William Cohen, U.S. Secretary of Defense

America’s unrivaled military superiority means that potential enemies–whether nations, terrorist groups, or individuals–who chose to attack us more likely will resort to terror instead of conventional military assault. Moreover, easier access to NBC weapons technology means that the destructive power available to terrorists is greater than ever. Thus, adversaries may be tempted to use unconventional tools, such as WMD, to target our cities and disrupt the operations of our government. [8]

If it is not feasible for hostile states to counter the United States in conventional combat, it is even more daunting for smaller groups such as terrorists. Fortunately, few terrorist groups have shown interest in inflicting true mass destruction. Bombing or hostage seizures have generally threatened no more than a few hundred lives. Let us hope that this limitation has been because of a powerful underlying ethical reason, rather than a simple lack of capability, and that the few exceptions do not become more typical. [9]

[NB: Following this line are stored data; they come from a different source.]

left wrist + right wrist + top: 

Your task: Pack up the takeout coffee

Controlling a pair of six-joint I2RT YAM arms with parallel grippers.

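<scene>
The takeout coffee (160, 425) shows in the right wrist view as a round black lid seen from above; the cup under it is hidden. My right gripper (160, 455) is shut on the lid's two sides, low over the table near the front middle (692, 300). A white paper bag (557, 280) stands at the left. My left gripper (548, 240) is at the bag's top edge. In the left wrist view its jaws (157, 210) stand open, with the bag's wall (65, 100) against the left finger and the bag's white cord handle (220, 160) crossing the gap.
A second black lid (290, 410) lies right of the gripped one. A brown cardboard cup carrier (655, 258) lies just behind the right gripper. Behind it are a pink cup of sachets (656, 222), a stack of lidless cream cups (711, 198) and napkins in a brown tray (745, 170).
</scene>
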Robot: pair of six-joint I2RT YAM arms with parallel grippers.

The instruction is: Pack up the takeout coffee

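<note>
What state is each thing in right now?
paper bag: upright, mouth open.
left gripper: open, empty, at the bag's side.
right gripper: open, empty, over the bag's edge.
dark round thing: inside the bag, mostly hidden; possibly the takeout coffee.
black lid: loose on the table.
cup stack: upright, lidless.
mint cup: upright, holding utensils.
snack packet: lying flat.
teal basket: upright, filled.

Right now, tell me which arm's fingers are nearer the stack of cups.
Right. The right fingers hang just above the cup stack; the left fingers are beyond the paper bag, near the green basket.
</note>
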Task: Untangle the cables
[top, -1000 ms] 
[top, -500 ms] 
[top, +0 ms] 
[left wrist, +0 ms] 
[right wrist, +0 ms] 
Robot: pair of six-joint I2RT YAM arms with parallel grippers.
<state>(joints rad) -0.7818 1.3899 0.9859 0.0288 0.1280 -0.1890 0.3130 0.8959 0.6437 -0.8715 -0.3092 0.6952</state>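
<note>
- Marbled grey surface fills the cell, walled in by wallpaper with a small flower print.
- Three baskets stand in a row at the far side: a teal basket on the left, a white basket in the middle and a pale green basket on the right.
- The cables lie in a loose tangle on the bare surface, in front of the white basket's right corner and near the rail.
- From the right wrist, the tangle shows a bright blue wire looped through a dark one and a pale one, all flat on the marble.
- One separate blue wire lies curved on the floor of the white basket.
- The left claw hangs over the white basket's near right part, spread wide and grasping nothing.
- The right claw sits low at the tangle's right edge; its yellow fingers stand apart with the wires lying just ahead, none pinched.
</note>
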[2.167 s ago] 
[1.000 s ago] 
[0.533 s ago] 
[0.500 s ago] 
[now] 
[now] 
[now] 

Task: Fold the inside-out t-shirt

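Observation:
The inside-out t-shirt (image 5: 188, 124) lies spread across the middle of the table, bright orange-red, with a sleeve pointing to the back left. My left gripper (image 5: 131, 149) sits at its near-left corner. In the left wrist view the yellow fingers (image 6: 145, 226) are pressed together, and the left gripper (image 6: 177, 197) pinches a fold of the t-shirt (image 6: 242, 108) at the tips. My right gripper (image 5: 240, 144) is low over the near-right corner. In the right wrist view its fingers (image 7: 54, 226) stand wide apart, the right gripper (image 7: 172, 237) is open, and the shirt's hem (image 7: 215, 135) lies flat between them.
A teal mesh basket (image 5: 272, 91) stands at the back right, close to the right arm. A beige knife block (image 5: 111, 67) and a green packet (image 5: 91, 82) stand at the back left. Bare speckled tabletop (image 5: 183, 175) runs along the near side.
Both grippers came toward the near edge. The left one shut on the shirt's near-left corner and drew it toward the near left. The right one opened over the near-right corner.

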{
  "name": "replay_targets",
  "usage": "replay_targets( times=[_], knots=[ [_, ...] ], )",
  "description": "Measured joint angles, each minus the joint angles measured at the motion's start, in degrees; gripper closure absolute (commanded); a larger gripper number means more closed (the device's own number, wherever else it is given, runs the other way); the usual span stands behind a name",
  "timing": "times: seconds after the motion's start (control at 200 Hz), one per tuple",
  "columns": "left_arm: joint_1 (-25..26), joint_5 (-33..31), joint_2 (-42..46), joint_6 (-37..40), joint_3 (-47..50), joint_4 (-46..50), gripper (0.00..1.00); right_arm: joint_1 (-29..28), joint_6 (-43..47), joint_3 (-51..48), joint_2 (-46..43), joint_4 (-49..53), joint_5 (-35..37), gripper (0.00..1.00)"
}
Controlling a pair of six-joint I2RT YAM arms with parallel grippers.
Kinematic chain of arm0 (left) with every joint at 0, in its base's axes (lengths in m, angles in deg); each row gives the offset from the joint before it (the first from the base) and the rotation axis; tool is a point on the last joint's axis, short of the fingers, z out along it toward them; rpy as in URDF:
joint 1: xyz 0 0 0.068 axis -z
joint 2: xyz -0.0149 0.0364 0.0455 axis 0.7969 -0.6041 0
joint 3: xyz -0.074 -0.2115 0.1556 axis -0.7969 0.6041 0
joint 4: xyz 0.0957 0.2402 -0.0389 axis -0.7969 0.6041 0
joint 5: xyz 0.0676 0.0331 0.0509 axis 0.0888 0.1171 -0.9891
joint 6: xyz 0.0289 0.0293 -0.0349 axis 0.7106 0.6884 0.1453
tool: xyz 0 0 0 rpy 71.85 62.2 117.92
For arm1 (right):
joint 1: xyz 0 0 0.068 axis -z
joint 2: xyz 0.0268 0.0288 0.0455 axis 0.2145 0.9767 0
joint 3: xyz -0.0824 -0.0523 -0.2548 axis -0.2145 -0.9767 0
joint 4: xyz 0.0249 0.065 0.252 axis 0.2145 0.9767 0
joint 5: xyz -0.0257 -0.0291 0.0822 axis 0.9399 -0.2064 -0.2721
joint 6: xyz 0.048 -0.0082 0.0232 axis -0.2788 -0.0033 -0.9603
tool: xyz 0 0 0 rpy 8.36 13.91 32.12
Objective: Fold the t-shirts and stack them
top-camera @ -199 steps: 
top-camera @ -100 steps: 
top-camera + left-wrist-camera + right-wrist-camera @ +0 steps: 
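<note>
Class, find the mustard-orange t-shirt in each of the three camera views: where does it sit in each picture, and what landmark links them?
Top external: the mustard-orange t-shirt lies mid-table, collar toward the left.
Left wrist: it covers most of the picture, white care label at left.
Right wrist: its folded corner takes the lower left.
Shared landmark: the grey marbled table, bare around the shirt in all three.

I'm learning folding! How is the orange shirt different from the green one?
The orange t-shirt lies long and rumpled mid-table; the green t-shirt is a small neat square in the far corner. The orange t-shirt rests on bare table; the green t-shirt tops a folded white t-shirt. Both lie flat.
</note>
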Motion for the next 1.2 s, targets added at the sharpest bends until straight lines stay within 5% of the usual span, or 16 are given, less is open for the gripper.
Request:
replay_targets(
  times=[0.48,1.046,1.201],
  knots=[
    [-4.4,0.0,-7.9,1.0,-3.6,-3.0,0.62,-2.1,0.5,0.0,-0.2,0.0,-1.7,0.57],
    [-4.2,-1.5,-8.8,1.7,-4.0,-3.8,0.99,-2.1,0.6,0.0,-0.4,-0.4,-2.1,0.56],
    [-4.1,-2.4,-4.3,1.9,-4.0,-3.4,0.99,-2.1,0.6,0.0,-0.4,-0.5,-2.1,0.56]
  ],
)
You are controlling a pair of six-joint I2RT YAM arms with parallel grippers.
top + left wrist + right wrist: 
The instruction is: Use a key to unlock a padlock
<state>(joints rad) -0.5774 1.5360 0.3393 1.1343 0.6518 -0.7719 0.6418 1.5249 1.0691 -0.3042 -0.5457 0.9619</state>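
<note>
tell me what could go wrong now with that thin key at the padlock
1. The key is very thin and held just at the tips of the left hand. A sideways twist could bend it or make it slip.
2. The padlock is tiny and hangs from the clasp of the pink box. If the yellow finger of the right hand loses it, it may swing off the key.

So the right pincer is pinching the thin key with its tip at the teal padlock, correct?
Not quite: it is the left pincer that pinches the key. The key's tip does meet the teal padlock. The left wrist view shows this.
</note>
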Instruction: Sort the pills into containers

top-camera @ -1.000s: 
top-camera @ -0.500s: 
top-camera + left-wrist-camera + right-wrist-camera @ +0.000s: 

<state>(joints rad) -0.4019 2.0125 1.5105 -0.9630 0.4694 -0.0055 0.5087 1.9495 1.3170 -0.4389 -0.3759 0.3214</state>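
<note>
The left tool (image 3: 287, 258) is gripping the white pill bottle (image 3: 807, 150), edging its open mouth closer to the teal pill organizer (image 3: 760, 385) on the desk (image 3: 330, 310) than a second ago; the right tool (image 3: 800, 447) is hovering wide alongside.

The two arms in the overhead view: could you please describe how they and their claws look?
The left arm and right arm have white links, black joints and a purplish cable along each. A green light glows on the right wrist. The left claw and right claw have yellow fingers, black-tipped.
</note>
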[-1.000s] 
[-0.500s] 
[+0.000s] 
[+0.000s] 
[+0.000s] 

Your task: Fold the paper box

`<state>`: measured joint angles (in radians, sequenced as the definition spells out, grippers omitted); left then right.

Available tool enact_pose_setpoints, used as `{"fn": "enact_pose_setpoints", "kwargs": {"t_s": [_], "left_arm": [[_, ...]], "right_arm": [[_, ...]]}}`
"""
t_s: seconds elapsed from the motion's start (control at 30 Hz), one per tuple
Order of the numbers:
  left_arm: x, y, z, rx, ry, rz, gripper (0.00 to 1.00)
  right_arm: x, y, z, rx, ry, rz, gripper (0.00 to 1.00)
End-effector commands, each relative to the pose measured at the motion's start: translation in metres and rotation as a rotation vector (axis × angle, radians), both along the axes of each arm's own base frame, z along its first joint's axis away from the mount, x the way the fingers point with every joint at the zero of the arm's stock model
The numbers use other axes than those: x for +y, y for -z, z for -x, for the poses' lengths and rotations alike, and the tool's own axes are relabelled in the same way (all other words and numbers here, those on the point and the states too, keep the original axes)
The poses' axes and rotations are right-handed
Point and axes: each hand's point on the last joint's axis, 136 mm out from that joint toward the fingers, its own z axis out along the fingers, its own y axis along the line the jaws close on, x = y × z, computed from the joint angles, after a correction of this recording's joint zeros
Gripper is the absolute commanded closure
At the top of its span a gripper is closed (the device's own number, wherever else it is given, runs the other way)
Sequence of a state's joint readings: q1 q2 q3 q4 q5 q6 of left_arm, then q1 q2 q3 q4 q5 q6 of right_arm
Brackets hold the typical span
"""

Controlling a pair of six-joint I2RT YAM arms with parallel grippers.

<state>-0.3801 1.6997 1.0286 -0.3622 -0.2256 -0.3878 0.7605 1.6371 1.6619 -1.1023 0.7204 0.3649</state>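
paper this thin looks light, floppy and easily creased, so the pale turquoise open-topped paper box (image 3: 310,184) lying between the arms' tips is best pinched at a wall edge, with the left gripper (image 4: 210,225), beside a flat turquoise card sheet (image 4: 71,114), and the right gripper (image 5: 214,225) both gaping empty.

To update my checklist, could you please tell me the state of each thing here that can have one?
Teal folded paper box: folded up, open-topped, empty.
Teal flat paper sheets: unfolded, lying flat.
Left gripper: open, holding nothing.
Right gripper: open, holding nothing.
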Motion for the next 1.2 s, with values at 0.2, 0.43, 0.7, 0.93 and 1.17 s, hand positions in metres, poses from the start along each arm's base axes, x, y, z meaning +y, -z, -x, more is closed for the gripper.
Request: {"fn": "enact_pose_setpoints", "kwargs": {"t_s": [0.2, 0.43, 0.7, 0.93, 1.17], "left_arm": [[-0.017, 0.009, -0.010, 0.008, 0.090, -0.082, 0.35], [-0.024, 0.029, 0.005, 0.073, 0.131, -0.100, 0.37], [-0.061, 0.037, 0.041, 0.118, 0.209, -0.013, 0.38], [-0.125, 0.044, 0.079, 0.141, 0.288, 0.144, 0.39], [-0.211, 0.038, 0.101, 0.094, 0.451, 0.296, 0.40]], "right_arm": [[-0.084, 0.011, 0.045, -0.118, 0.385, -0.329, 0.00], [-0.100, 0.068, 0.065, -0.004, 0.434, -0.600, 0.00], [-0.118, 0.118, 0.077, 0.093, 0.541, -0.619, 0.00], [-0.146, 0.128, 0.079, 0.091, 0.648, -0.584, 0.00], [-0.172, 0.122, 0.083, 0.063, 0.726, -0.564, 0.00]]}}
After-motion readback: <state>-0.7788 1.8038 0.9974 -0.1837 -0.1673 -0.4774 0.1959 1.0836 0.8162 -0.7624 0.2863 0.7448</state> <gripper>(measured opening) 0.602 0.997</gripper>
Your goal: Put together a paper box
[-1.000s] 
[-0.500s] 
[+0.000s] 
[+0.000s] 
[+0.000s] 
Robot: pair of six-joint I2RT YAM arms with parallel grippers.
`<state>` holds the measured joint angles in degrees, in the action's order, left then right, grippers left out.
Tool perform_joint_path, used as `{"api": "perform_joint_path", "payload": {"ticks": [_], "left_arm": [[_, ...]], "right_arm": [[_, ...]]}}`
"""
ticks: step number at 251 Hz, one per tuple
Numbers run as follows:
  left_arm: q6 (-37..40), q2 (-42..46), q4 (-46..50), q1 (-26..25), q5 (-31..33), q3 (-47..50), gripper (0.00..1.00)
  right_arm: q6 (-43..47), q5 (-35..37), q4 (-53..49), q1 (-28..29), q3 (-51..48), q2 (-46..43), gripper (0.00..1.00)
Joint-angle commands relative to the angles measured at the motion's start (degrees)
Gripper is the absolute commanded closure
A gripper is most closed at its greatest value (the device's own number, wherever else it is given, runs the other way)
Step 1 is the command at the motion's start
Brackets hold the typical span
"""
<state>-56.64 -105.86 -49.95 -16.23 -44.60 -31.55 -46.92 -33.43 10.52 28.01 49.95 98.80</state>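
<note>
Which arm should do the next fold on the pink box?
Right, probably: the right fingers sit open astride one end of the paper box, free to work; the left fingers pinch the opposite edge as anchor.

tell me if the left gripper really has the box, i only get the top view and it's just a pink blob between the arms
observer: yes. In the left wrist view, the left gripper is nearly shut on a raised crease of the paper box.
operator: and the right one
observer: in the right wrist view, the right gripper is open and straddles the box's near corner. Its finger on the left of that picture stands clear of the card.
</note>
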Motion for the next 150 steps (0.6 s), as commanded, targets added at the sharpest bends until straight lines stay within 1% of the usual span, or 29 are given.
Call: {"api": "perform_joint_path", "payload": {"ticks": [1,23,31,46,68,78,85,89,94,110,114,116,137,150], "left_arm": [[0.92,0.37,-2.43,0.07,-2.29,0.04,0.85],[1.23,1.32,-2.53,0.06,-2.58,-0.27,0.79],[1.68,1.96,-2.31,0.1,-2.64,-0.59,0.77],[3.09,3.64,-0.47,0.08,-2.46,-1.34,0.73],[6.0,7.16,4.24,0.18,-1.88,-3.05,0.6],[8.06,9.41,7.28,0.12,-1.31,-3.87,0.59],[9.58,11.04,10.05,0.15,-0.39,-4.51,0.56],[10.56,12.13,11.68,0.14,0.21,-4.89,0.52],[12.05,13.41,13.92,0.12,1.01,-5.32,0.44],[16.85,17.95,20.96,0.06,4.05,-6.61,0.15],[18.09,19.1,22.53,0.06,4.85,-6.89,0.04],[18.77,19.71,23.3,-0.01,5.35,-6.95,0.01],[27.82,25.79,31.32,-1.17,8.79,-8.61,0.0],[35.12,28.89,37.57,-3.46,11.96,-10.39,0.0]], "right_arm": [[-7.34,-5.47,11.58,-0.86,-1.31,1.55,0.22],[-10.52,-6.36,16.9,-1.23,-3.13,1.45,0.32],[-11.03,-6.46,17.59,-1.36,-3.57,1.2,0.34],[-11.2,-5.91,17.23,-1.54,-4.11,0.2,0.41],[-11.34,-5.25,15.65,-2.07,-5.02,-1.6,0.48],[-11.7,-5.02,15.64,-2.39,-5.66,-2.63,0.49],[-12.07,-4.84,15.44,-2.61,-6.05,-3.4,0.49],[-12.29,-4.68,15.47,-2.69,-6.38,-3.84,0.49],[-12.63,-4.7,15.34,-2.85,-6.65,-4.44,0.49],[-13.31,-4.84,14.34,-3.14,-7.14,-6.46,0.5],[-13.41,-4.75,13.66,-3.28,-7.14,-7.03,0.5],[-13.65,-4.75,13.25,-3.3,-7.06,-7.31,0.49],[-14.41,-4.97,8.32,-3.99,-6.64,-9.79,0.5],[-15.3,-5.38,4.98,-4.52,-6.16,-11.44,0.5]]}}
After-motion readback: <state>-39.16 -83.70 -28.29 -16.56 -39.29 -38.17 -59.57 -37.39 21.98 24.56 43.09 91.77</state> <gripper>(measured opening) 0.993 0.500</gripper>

There is no sure reason to rely on such restraint. Indeed, some have tried to use WMD, only to see their attacks fizzle. Eventually such groups will prove less incompetent. If terrorists decide that they want to stun American policy makers by inflicting enormous damage, WMD become more attractive while at the same time more accessible. [10]

The use of these weapons could also be a threat for blackmail and extortion purposes. Even if the weapons are not used, the threat to use them could cause panic and terror in the United States or elsewhere. An accident involving a proliferant’s weapons could have significant international repercussions and may be the most likely scenario for an actual incident. [11]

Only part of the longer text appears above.